The US Army has used a Patriot Advanced Capability 3 (PAC-3) missile segment enhancement (MSE) interceptor to successfully intercept an air-breathing threat (ABT), which represents fixed-wing aircraft or cruise missiles.
The missile defence flight test demonstrated the hit-to-kill capability of the PAC-3 family of missiles, which are used to defend against threats through body-to-body contact.
During the test conducted at White Sands Missile Range, New Mexico, the US Army reconfirmed PAC-3 MSE’s ability to detect, track and intercept incoming ABTs or missiles.
The test was carried out by representatives from the US Army and a current Foreign Military Sales PAC-3 MSE customer.

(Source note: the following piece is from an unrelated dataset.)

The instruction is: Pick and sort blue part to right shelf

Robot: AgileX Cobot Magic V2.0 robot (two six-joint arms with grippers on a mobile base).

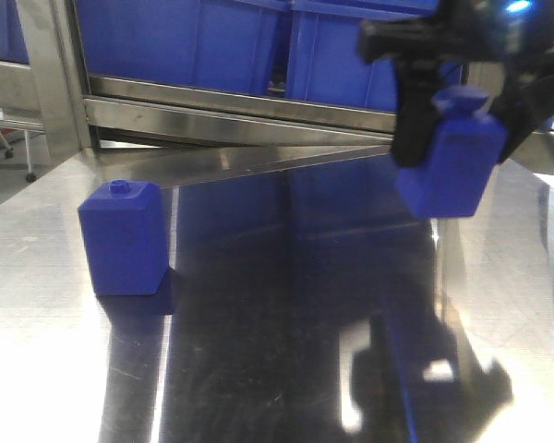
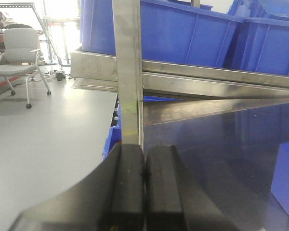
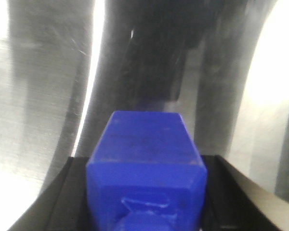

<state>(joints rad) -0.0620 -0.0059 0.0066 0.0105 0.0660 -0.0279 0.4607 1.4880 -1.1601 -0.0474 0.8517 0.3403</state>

Lockheed Martin Missiles and Fire Control PAC-3 programmes vice-president Jay Pitman said: “PAC-3 MSE continues to be successful against today’s evolving threats, and this most recent test validates its effectiveness at extreme distances.
“Today’s global security environment demands reliable solutions. We expect PAC-3 hit-to-kill interceptors to continue serving as an essential element in integrated, layered defence systems.”
The PAC-3 cost reduction initiative (CRI) and MSE are high-velocity interceptors that defend against incoming threats, including tactical ballistic missiles, cruise missiles and aircraft.
To date, 12 nations across the globe have acquired the PAC-3 missile defence interceptor. These comprise the US, Germany, Kuwait, Japan, Qatar, Republic of Korea, Kingdom of Saudi Arabia, Taiwan, Romania, Poland, the Netherlands and the United Arab Emirates (UAE).